I tilted her head back and stared into her eyes. They weren’t bloodshot.

“Breathe,” I said.

She puffed into my face. Her breath smelled like tater tots and ketchup. She giggled again, looked back nervously over her shoulder.

“Kyle, I gotta pee. Too much kombucha. Oh, gosh, and Merry Christmas Eeeve. My dad’s coming by to pick me up in, like, an hour, but txt me laters.”

The door shut in my face. I tried not to feel upset. Fawn was Fawn. This was not a friend conspiracy against me. It wasn’t. I swiped on my Doc. My finger hovered over the WhereYouAt app. There was one way to know for sure where all the girls were.

Sighing, I swiped off my Doc. Animatronic Santa beamed his approval, like I was a prime candidate for the Nice list.

“Oh, stick a pipe in it, old man.”

The truth was, if the girls were all on the other side of Fawn’s door?

I didn’t want to know.





Mac txted as I walked home.


mac Saw the fight.


The warm front continued. As dusk came on, Christmas lights blinked on with it. It all felt a little surreal. Like Christmas in July. I didn’t bother asking how he already knew about the fight. I’d been getting pinged like crazy. @JessieRosenthal had posted it on ConnectBook. It had been her in the locker room. She’d titled it “Valedictorian?” Guess she suddenly wasn’t too good for the Internet anymore.

Viewed alongside the sex vid—as it now forever would be, considering they were already grouped together in an If you liked this, then watch…—it looked like my life was in a tailspin. (Looked like? Ha!) More than being creepy, knowing she’d been there listening to us the whole time, it was supremely frustrating. There I was, wasting my time wrassling with Ellie, when Jessie was only steps away. I finally could have confronted her.


mac What happened?

moi I honestly don’t know. I told Ellie I knew she shot the original footage of me that was used in the Mr. E vid…

mac Nice!

moi Next second we’re tumbling over benches.

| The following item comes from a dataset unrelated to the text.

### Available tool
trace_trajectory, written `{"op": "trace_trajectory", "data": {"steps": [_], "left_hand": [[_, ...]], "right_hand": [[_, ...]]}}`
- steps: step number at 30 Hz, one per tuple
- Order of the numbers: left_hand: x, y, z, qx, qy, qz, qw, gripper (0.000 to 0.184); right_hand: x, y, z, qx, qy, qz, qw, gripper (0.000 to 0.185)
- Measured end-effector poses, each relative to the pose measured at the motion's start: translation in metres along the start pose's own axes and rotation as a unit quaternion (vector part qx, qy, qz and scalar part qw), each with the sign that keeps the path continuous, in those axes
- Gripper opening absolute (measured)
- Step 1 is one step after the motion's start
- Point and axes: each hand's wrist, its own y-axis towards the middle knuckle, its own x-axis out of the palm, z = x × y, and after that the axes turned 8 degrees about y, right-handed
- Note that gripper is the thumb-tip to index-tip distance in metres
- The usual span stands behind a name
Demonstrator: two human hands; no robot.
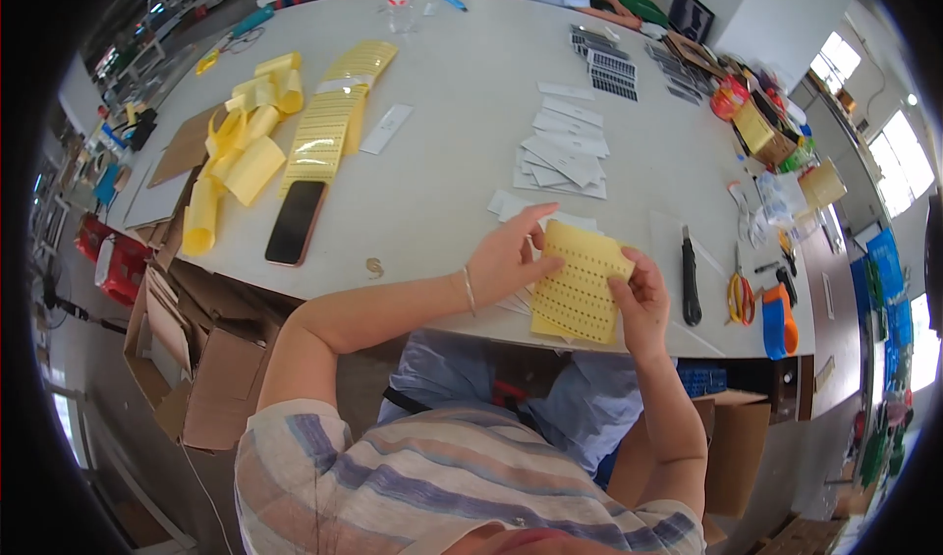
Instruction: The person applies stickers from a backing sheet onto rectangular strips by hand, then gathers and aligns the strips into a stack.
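Note:
A yellow sheet of stickers (580,285) printed with rows of small dark marks is held up over the table's front edge. My right hand (643,305) pinches its right edge between thumb and fingers. At the sheet's left side is my left hand (506,258), with the index finger stretched out and the thumb resting on the sheet's face; its fingers are apart. Beyond the hands, white printed cards (565,157) lie in an overlapping row. Several of them sit partly under the sheet and hands.
On the left lie a black phone (296,223), a yellow sticker strip (324,128) and curled yellow backing (250,162). A black utility knife (691,275), scissors (739,295) and an orange-blue tape dispenser (779,324) are at right. A bottle (398,3) stands at the back, near another person's arm (611,13).

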Motion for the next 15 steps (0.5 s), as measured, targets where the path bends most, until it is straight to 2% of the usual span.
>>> {"op": "trace_trajectory", "data": {"steps": [4, 7, 8, 11, 13, 15], "left_hand": [[-0.003, -0.003, 0.007, 0.020, 0.029, -0.013, 0.999, 0.068], [-0.006, -0.010, 0.008, 0.011, -0.075, -0.019, 0.997, 0.068], [-0.006, -0.013, 0.009, 0.010, -0.071, -0.015, 0.997, 0.068], [-0.008, -0.020, 0.011, 0.018, -0.102, 0.024, 0.994, 0.062], [-0.009, -0.023, 0.012, 0.060, -0.036, 0.010, 0.997, 0.052], [-0.009, -0.027, 0.008, 0.057, -0.018, 0.013, 0.998, 0.049]], "right_hand": [[-0.003, 0.001, 0.000, -0.002, 0.011, 0.016, 1.000, 0.035], [0.002, 0.001, -0.005, 0.003, 0.008, 0.015, 1.000, 0.032], [0.002, 0.001, -0.005, 0.008, -0.006, 0.012, 1.000, 0.031], [0.006, 0.002, -0.005, 0.029, -0.022, -0.006, 0.999, 0.030], [0.009, 0.002, -0.005, 0.037, -0.021, -0.018, 0.999, 0.031], [0.014, 0.001, -0.008, 0.046, -0.021, -0.029, 0.998, 0.033]]}}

mac Kind of an aggressive reaction.


I touched my cheek. Winced.


moi Yeah, tell me about it. What do you think it means?

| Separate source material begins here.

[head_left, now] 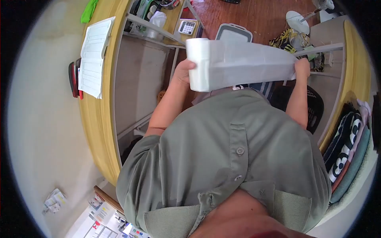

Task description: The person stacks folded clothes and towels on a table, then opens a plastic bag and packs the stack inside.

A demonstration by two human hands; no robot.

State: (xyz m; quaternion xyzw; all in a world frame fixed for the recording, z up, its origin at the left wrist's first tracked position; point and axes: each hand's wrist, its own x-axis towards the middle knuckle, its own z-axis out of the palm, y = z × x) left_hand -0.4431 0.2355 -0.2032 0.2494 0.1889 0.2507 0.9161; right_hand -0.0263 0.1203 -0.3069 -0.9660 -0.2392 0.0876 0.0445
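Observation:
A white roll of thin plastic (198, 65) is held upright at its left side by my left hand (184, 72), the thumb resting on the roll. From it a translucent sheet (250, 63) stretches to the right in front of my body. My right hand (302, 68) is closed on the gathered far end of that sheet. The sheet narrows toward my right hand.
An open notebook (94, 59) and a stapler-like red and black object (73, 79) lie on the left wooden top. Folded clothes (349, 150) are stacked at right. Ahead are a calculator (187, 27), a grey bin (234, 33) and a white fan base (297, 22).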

mac I guess that Ellie needs to be added to the list of possible haters.


Didn’t it seem strange that all my possible haters were in the same friend group? Ailey. Ellie. Jessie. I sighed. I felt like I was too narrowly focused, like I was missing something. For starters, Ailey and Ellie had both adamantly denied making the video, and as aggravating as it was, I believed them. So that left Jessie, who couldn’t even be bothered to post things under a fake name. Like she wanted me to know she was enacting my takedown. But why would she so blatantly post the fight and the flash-mob video in the foyer, but not the Mr. E. vid?

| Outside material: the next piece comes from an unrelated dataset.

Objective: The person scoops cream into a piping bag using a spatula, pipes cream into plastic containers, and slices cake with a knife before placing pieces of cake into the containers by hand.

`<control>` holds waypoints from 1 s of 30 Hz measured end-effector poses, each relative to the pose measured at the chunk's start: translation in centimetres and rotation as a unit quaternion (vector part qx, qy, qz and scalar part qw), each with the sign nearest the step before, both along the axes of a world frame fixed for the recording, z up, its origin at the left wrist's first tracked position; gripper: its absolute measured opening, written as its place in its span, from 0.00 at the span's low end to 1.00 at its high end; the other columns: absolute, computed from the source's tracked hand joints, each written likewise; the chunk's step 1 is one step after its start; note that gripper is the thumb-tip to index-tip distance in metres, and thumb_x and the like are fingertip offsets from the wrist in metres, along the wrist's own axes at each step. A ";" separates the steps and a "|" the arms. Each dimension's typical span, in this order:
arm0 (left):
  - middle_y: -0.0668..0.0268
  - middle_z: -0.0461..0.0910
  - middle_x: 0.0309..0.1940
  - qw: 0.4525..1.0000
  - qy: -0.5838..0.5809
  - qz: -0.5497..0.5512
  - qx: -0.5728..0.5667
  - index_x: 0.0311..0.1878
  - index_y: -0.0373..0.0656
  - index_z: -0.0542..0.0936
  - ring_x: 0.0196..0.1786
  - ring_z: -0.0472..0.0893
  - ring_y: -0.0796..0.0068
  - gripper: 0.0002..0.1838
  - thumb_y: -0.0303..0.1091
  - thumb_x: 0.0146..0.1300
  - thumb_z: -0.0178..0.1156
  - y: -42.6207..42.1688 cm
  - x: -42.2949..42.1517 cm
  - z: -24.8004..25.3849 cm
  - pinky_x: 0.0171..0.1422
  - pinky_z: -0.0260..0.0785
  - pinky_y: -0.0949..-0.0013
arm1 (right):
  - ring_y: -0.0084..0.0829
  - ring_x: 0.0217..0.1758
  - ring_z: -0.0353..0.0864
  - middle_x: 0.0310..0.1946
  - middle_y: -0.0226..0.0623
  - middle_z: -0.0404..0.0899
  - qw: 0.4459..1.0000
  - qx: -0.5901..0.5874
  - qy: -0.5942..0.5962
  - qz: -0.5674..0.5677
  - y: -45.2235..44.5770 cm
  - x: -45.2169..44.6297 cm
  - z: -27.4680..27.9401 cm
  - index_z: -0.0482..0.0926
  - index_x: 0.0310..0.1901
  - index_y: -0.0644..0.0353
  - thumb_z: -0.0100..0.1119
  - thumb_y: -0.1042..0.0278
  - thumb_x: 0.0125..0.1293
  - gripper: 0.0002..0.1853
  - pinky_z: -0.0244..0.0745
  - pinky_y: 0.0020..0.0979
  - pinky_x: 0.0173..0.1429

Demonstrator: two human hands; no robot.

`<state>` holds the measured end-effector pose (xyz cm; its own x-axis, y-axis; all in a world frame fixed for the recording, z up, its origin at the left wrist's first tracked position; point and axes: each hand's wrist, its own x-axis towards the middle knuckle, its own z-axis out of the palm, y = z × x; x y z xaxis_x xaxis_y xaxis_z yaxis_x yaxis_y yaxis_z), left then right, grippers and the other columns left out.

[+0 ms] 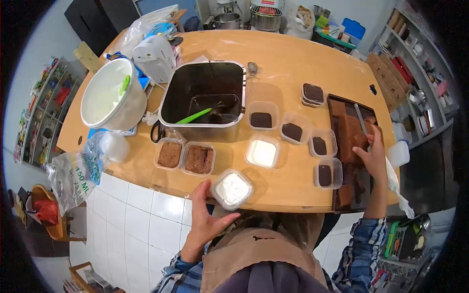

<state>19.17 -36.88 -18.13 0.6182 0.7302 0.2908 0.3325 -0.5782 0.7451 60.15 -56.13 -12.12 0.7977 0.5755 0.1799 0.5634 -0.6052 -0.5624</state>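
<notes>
- My left hand [205, 219] is at the lower centre of the frame, thumb and fingers spread wide in a C at the lower left of a square clear plastic cup topped with white cream [232, 189]; I cannot tell whether my skin touches it.
- That cup sits at the near edge of the pale wooden table [288, 58].
- My right hand [375, 158] is at the right of the frame, thumb and fingers parted over a brown slab of cake [348, 132]; I cannot tell whether they grip any.
- The slab lies in a dark rectangular tray [354, 206], with a long, flat silver blade [360, 118] on it near my fingertips.
- Another square clear cup of smooth white filling [263, 152] stands at centre.
- Left of it, side by side, are two clear cups showing brown cake [199, 159].
- Between centre and tray, four clear cups hold dark squares [292, 132].
- Upper left of centre stands a deep dark basin with a silver rim [210, 134], a green-handled tool [194, 115] inside.
</notes>
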 end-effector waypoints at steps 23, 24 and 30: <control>0.48 0.66 0.55 0.977 -0.045 -0.189 -0.085 0.63 0.32 0.57 0.58 0.69 0.52 0.47 0.33 0.39 0.71 -1.2 5.0 0.9 0.63 0.60 0.61 | 0.33 0.47 0.75 0.44 0.44 0.73 0.994 0.088 0.056 0.013 -0.4 1.9 -1.3 0.58 0.63 0.59 0.67 0.77 0.47 0.40 0.72 0.32 0.49; 0.48 0.66 0.55 0.974 -0.045 -0.207 -0.079 0.63 0.32 0.57 0.58 0.68 0.52 0.47 0.32 0.39 0.71 -1.2 5.8 0.8 0.64 0.60 0.61 | 0.32 0.47 0.75 0.44 0.43 0.73 0.995 0.085 0.060 0.002 -0.5 1.6 -0.9 0.58 0.63 0.59 0.66 0.77 0.47 0.40 0.72 0.31 0.49; 0.48 0.64 0.58 0.960 -0.010 -0.258 -0.110 0.65 0.32 0.54 0.62 0.65 0.54 0.49 0.32 0.39 0.71 -0.7 7.8 -0.2 0.68 0.55 0.60 | 0.32 0.44 0.75 0.44 0.43 0.73 0.977 0.178 0.112 0.017 -0.8 0.6 0.5 0.58 0.64 0.57 0.67 0.74 0.47 0.41 0.72 0.31 0.49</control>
<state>27.02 -37.58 -18.36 0.9097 0.3740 0.1803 0.0291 -0.4907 0.8709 60.79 -56.98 -11.66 0.8211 0.5359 0.1966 0.4185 -0.3310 -0.8458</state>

How many haters did I have?


mac Want some company? We haven’t had after-school time all week.


He sent me some quick pics of the world exploding, a mad scientist pulling at his hair, and Godzilla ravaging NYC.

Or maybe the fight video was totally innocent. Maybe Jessie had simply gone to pick up Ellie and stumbled on us fighting. Who wouldn’t record a fight?


mac I can come over early. Hang before we all go for ramen.


Earlier in the week I’d invited Mac to come to Christmas Eve dinner with us.